- _Raw data_

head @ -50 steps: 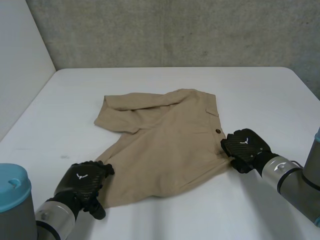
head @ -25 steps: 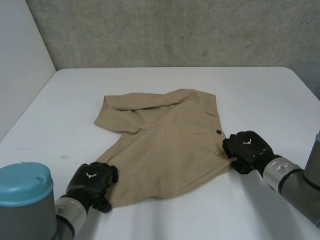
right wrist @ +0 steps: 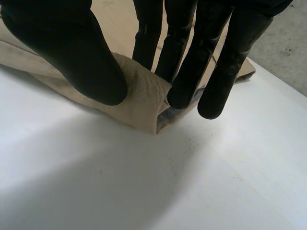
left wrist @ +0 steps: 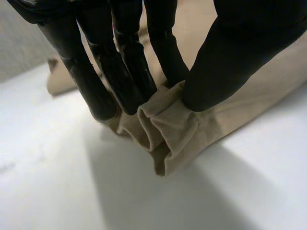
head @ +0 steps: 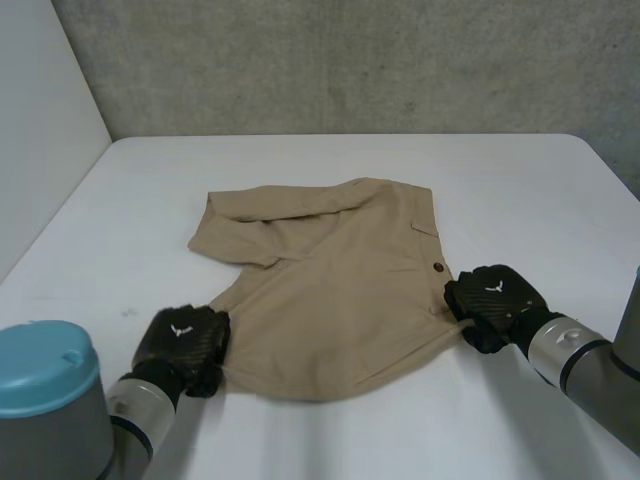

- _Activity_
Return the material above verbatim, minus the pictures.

- _Exercise solution_
head @ -50 steps: 
head @ -25 steps: 
right wrist @ +0 steps: 
left wrist @ +0 steps: 
head @ +0 steps: 

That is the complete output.